If that all sounds very arty farty, well it probably is, but then again we’re talking about a woman who lives in a place called the ‘Cloud Club’, home to much of her output, and by all accounts not a million miles from a clichéd 60s commune, drugs aside.
I don’t always agree with Amanda: she’s blunt and doesn’t quite seem to have herself quite together at times, but the self-doubt and uncertainty brings her to life in the words. She’s had a hard road, and it shows beautifully in her music. There’s nothing inherently wrong with asking for something from people who support you, of course, they always have the option to simply say no.
If I were feeling particularly feisty today, I might suggest that part of the problem with Amanda Palmer’s image is the age old one of being a woman with a very strong opinion. Let’s leave no doubt: this book is full of strong opinions, and no matter who you are (well, aside from Amanda Palmer herself), they’ll probably be a few that annoy you. It does, though, make you think, not least about the future direction of the music industry. It makes you wonder if you utilize all your own resources, and, in fact, if you should. It reminds you how hard a journey Amanda Palmer has been on, and that there’s a vigorous integrity to the way she operates, even if you don’t like the logic behind it (go get it, and read her passages on refusing to take money from Neil Gaiman, for example, or on Anthony, her greatest friend and inspiration).
“The spirit of an artist’s gifts can wake our own” states a quote that Palmer returns to again and again, from Lewis Hyde’s The Gift. To her fans, Amanda Palmer is the ultimate artist. She lives it, too, and it’s their money, their musicianship and their love that feeds her career. I needed a 336 page defence outlining gifts, ‘minimum DIY and maximum DIY’, life epiphanies and tragedies of confidence to be entirely convinced. But then there’s being painted all over in the nude. There are the dodgier elements of travel, full of risk but crammed full of reward. There’s the time given to fans, every time.
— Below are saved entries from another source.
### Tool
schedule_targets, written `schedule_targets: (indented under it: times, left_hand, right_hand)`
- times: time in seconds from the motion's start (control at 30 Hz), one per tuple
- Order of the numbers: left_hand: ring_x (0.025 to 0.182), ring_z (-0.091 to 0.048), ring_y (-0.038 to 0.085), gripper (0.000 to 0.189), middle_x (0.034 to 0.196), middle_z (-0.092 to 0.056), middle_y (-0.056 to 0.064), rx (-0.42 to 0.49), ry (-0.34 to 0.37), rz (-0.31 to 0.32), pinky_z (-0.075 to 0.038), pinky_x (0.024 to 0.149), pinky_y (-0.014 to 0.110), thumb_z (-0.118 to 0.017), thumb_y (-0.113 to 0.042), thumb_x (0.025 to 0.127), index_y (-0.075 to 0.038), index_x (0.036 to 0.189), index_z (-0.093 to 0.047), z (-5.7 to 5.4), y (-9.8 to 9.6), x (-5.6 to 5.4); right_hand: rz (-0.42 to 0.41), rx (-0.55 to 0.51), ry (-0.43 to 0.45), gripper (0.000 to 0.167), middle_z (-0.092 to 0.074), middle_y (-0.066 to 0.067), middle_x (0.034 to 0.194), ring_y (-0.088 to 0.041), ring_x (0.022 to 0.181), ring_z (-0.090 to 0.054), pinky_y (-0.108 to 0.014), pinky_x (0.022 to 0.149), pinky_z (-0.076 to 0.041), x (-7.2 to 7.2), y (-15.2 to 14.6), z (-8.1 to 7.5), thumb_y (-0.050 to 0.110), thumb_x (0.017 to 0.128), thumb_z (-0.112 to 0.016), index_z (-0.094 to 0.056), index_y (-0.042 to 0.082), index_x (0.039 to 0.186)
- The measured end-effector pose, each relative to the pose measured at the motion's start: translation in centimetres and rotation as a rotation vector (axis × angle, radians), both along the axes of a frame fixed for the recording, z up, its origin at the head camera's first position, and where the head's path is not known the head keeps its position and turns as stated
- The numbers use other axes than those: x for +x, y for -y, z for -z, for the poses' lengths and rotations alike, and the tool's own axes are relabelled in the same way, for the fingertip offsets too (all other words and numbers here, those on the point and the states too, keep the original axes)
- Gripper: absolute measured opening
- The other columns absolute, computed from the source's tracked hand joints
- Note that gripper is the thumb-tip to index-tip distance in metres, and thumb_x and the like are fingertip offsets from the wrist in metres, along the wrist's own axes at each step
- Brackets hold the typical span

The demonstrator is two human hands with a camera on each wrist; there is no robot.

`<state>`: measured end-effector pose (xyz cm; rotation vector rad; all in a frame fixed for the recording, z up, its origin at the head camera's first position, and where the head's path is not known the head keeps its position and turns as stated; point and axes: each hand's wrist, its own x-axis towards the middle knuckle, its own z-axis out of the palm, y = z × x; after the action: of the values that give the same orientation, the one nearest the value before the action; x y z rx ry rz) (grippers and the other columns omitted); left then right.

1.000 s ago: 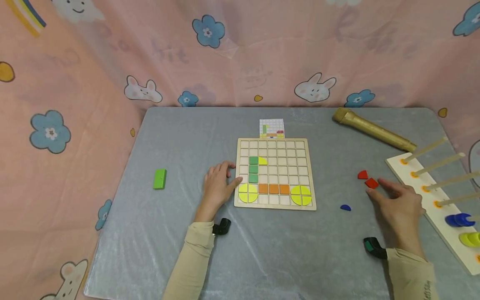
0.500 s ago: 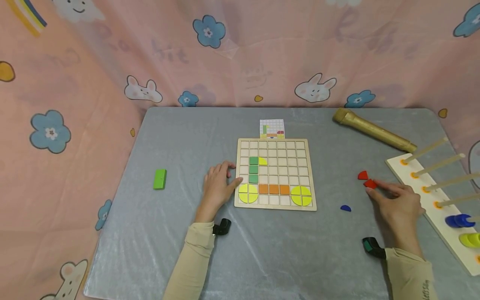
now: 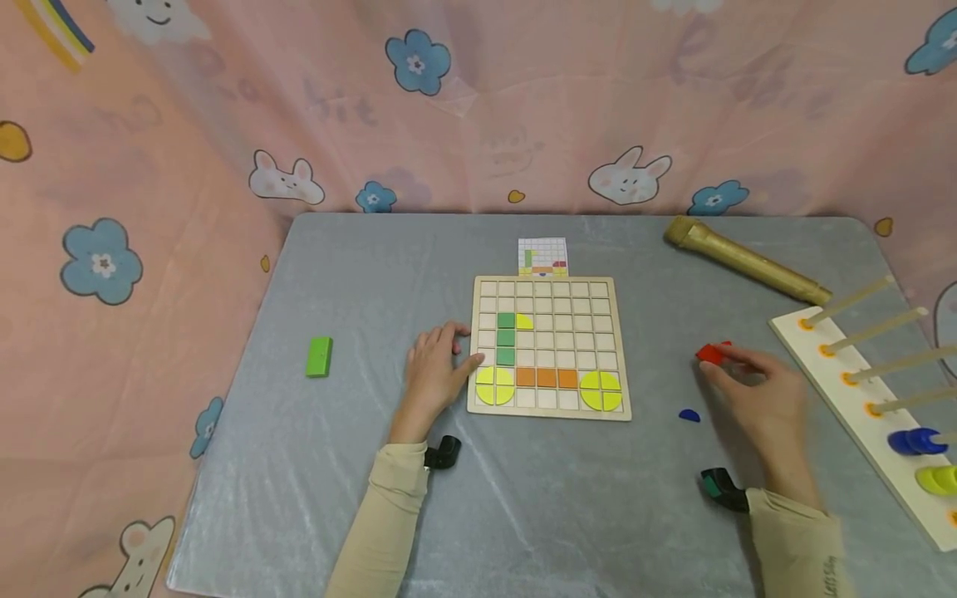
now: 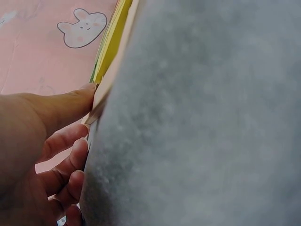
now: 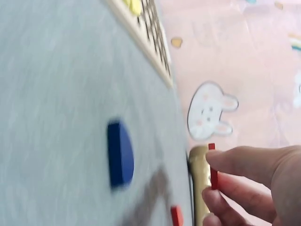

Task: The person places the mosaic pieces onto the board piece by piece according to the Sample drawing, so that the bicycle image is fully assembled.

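My left hand [image 3: 436,370] rests at the left edge of the wooden grid board [image 3: 622,332], the thumb on its rim and the fingers beside it; the left wrist view shows the thumb [image 4: 70,106] touching the edge. On the board lie green squares [image 3: 506,338], orange squares [image 3: 547,378], a yellow quarter piece [image 3: 524,321] and two yellow circles made of quarters [image 3: 601,390]. My right hand [image 3: 766,403] pinches a small red tile [image 3: 709,355] between thumb and fingers. Another red tile [image 5: 177,215] lies on the table, mostly hidden in the head view. Nearby is a blue half-circle [image 3: 689,415].
A printed pattern card [image 3: 542,256] lies at the board's back edge. To the right stand a white peg rack [image 3: 803,336] with wooden rods and blue and yellow rings, and a gold tube [image 3: 748,259]. A green block [image 3: 318,357] lies on the left of the grey table [image 3: 359,274].
My right hand has closed thumb and fingers on a red tile and lifted it, moving left and over the other red tile. The left hand has stayed at the board's edge.
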<state>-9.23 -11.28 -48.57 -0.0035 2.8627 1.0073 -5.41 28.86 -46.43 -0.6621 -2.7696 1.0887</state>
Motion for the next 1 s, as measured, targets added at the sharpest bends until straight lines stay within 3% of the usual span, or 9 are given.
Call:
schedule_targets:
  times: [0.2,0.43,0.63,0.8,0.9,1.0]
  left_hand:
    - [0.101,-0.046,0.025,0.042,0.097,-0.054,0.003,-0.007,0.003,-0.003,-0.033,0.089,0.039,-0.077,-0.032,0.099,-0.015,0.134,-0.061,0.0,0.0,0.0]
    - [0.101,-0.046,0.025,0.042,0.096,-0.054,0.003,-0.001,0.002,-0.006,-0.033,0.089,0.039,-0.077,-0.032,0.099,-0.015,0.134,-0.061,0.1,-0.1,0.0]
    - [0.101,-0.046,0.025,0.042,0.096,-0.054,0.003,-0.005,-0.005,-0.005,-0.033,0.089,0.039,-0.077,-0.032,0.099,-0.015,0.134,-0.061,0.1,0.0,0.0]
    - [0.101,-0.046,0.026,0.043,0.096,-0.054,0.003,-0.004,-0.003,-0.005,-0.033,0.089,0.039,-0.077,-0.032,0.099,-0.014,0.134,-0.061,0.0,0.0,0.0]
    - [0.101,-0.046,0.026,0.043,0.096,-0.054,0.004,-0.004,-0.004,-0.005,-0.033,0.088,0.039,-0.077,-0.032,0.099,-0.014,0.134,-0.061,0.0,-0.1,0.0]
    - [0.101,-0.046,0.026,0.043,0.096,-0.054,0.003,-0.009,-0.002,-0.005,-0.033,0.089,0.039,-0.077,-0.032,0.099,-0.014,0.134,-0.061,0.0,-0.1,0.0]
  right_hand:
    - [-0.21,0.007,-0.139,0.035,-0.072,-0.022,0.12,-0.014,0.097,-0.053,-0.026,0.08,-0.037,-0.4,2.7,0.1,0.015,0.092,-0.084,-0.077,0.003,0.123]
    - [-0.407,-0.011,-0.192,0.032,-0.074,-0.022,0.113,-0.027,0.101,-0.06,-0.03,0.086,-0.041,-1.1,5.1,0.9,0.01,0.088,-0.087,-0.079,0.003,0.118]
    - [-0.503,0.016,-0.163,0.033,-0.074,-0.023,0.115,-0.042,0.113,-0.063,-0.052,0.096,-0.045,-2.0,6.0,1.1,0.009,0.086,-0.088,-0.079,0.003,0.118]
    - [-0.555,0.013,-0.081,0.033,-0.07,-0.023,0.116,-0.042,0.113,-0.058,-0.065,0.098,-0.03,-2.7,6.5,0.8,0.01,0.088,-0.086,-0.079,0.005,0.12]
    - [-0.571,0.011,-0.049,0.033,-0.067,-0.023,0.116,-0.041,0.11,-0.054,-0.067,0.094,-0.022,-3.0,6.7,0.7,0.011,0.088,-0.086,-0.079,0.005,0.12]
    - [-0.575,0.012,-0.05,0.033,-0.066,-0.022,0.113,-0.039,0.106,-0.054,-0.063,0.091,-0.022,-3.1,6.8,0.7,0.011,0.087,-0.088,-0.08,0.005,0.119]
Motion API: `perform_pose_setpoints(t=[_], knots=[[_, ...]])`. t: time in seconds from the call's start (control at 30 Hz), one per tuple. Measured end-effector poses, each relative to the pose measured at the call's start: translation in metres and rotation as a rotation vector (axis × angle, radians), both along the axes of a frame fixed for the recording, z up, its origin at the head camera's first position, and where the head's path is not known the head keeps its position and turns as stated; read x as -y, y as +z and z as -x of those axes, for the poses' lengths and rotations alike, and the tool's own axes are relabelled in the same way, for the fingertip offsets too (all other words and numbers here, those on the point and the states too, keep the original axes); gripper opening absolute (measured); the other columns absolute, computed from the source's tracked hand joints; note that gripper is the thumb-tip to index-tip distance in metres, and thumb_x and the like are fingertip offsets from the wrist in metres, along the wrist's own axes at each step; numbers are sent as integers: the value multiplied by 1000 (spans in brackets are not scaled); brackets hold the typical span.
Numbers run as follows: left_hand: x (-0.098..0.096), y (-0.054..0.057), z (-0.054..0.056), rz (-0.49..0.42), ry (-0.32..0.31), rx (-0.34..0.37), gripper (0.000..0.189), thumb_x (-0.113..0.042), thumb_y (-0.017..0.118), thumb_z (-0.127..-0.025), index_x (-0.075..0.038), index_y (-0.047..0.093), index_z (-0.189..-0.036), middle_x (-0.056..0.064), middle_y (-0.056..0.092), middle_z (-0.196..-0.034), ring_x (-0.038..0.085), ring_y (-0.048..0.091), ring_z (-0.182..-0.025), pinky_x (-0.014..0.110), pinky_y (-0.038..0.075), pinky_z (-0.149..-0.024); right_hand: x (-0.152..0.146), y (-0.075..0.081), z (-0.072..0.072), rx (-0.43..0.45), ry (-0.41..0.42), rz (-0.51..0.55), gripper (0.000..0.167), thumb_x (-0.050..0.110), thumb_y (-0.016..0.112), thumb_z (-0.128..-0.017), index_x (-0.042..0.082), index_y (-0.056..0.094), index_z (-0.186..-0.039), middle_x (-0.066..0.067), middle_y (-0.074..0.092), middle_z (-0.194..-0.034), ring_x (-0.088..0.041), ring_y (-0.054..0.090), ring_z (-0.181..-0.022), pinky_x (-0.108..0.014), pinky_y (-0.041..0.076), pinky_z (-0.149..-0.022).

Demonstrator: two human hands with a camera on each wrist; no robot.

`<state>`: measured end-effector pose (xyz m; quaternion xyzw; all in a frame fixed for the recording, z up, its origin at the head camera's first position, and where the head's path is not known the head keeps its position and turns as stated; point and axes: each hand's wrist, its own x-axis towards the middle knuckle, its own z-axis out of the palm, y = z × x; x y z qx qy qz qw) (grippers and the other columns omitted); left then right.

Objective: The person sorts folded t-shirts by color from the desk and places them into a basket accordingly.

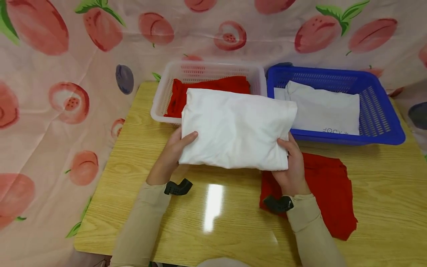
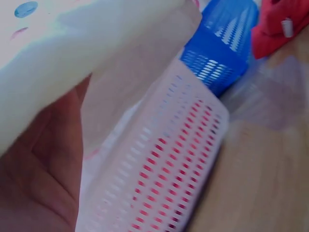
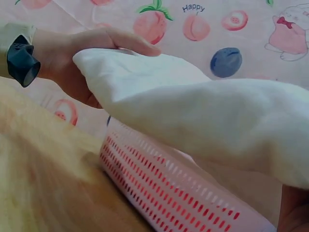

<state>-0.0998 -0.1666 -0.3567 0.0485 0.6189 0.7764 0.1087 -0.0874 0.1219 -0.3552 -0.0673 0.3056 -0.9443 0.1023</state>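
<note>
A folded white garment [image 1: 237,129] is held up between both hands, over the table and in front of the baskets. My left hand [image 1: 171,150] grips its left edge, thumb on top and fingers hidden beneath. At the opposite edge my right hand [image 1: 291,167] pinches it the same way. In the right wrist view the garment [image 3: 207,121] sags a little between the left hand [image 3: 72,63] and the right hand [image 3: 295,210], which shows only at the frame's edge. Below the right forearm, a red garment [image 1: 328,193] lies on the table.
A white basket [image 1: 158,107] with red folded clothing [image 1: 213,83] stands behind the held garment. To its right, a blue basket [image 1: 380,107] contains white folded clothing [image 1: 327,111], some with dark print. A fruit-patterned sheet [image 1: 100,74] hangs behind the wooden table [image 1: 123,167].
</note>
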Motion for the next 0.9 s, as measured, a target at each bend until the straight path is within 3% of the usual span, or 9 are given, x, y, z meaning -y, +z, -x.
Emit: perform_pose_setpoints(t=[0.17,0.47,0.7,0.9], knots=[[-9,14,11,75,-13,-129,40,-20,55,-88,-4,42,-122,14,50,-102,26,54,-88,35,46,-78,-5,9,11,-35,-23,31,47,3,26,-95,18,30,-139,-5,27,-136,-21,34,-116,-33,33,-92],[-12,37,18,187,9,-227,38,-20,56,-87,-4,44,-120,15,51,-103,29,55,-89,37,47,-77,-10,22,27,-72,-54,-12,45,4,32,-94,13,30,-138,-6,31,-131,-21,34,-113,-33,30,-95],[-22,45,23,138,-9,-198,37,-19,56,-88,-3,46,-119,16,52,-102,28,56,-85,36,49,-74,-19,24,32,-61,-107,12,47,0,32,-93,13,32,-138,-6,28,-136,-22,30,-119,-34,28,-99],[-39,43,30,42,-22,-277,35,-17,56,-87,-2,47,-118,15,53,-99,27,56,-84,36,49,-71,-31,25,41,-70,-134,72,44,-2,30,-92,6,32,-135,-8,36,-128,-23,36,-114,-34,32,-95]])
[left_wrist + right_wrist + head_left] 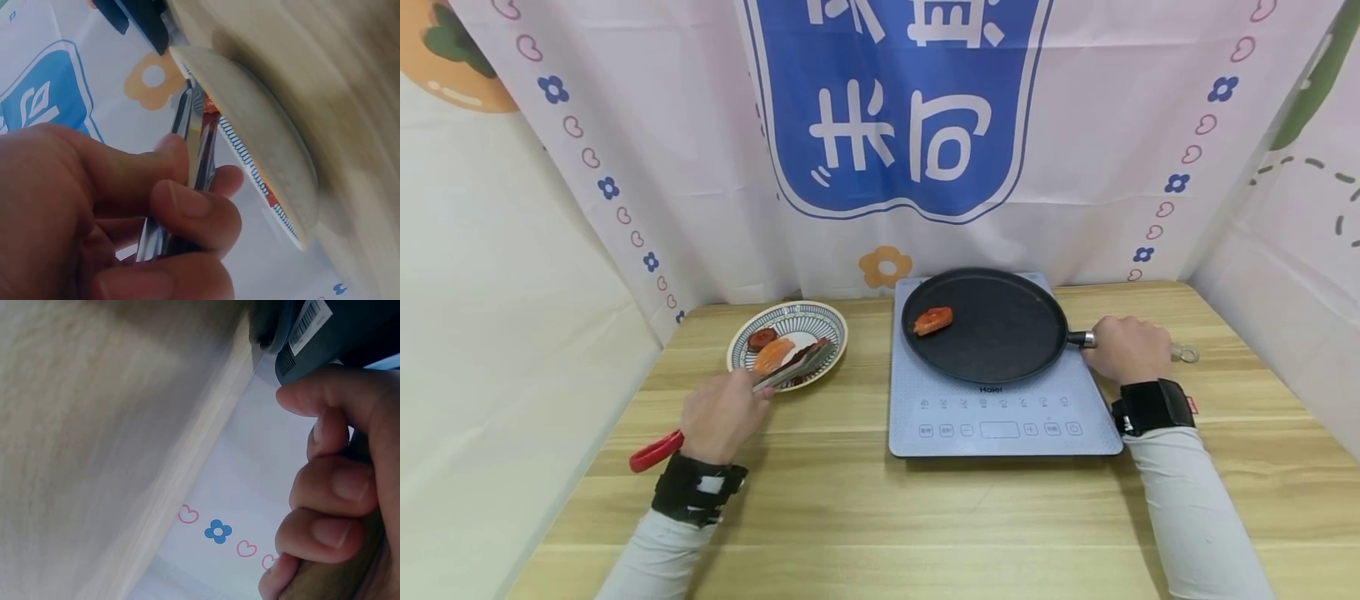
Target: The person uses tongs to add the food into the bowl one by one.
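Observation:
In the head view my left hand (724,417) grips metal tongs (658,450) with a red end. Their tips reach into a patterned plate (801,315), right over a dark red food piece (822,343). Beside it lie an orange slice (773,357) and a round brownish-red piece (762,338). The left wrist view shows thumb and fingers squeezing the tongs (206,150) near the plate rim (244,147). My right hand (1126,348) is wrapped around the handle of a flat black pan (1000,325). A reddish-orange food piece (933,321) lies at the pan's left side.
Under the pan is a pale induction cooktop (917,408) with touch buttons along its front. Both plate and cooktop stand on a wooden table (820,500), near its back edge. A printed curtain (700,150) hangs directly behind, with pale walls of cloth at both sides.

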### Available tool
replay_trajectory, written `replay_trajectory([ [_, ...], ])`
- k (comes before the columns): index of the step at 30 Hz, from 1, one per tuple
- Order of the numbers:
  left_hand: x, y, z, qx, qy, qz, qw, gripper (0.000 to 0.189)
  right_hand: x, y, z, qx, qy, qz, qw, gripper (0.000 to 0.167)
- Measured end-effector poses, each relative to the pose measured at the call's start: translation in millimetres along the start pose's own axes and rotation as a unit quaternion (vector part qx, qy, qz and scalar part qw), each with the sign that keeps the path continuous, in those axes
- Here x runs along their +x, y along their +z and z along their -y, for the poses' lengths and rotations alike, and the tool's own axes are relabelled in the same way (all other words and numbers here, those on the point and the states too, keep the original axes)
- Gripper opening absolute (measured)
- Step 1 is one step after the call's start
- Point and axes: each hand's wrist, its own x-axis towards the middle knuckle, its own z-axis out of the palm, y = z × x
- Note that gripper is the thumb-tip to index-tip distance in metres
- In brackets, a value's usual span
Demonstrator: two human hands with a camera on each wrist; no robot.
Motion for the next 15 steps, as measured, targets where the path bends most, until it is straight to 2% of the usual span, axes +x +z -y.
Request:
replay_trajectory([
  [8, 4.7, -15.0, -3.1, -0.003, -0.014, 0.031, 0.9994, 0.034, -0.4, 1.6, -1.5, 0.003, -0.003, -0.009, 1.0000, 0.037],
  [15, 9.6, -18.0, -0.4, -0.007, -0.015, 0.045, 0.9988, 0.032, 0.1, 2.9, -2.2, 0.004, -0.004, -0.019, 0.9998, 0.038],
])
And she gives everything that’s reasonable to ask.
“I’m afraid my friends think everything the critics say is true, but nobody has the balls to tell me. That people think I’m a cheap bitch who doesn’t think about anybody but herself. That people think I don’t work hard enough. That I’m a shitty musician who just tweets all the time. That I’m an ugly, flaming narcissist. That I’m fake.”
We all know the music industry’s struggling. What would you give to save your favourite artist, if they asked? Perhaps, ultimately, that’s how it should work. Amanda, you’ve lived, and it can seem like you’ve made some chunky mistakes in being a bit ‘too’ heart on sleeve. Ultimately, my feelings on this book probably come down to something as simple as what she so often asks of you: do you believe her? Or do you see it as ‘a stupid token flower’ and a world that leaves musicians laden with 500 unsold beer cosies? For what it’s worth, I believe. Hell, maybe I should proffer up my own flower.